*Data extract*
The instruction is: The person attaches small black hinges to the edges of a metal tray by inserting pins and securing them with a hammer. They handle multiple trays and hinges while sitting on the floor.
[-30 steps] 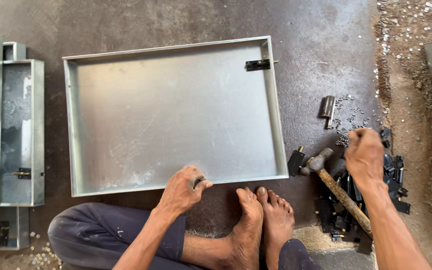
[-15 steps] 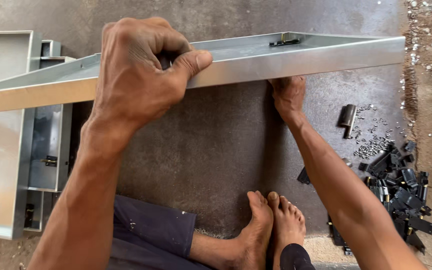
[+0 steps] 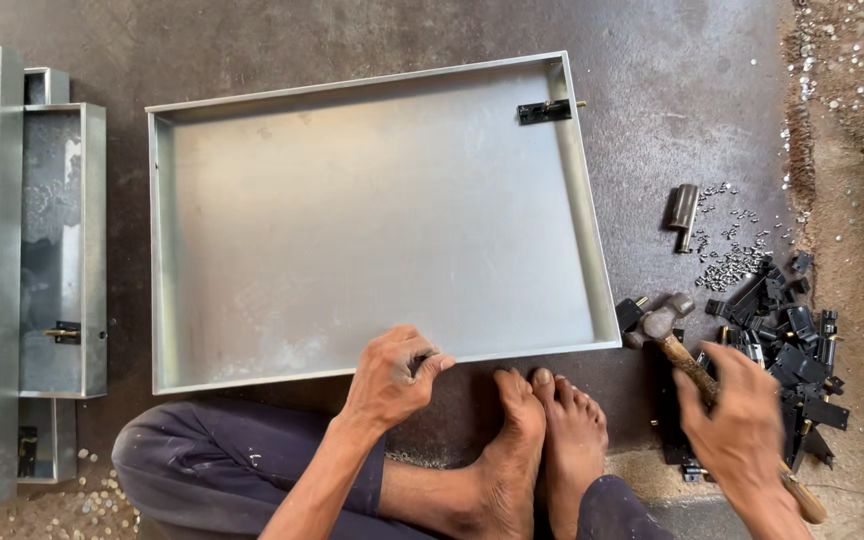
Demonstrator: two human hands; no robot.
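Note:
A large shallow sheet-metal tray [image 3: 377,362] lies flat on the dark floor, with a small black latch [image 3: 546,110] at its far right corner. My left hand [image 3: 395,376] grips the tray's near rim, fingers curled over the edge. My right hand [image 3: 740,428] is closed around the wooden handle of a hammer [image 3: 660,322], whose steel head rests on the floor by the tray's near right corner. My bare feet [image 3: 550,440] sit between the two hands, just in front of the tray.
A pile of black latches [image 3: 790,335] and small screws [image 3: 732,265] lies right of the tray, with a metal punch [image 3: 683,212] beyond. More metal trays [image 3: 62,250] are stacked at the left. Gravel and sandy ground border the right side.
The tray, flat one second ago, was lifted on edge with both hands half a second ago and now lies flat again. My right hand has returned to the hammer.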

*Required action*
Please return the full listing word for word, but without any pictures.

*Response*
The instruction is: The person attaches small black hinges to the edges of a metal tray by inserting pins and securing them with a hammer. They handle multiple trays and hinges while sitting on the floor.
[-30 steps] 
[-15 steps] 
[+0 steps] 
Demonstrator: two human hands; no robot.
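Note:
A large shallow sheet-metal tray [image 3: 377,362] lies flat on the dark floor, with a small black latch [image 3: 546,110] at its far right corner. My left hand [image 3: 395,376] grips the tray's near rim, fingers curled over the edge. My right hand [image 3: 740,428] is closed around the wooden handle of a hammer [image 3: 660,322], whose steel head rests on the floor by the tray's near right corner. My bare feet [image 3: 550,440] sit between the two hands, just in front of the tray.
A pile of black latches [image 3: 790,335] and small screws [image 3: 732,265] lies right of the tray, with a metal punch [image 3: 683,212] beyond. More metal trays [image 3: 62,250] are stacked at the left. Gravel and sandy ground border the right side.
The tray, flat one second ago, was lifted on edge with both hands half a second ago and now lies flat again. My right hand has returned to the hammer.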

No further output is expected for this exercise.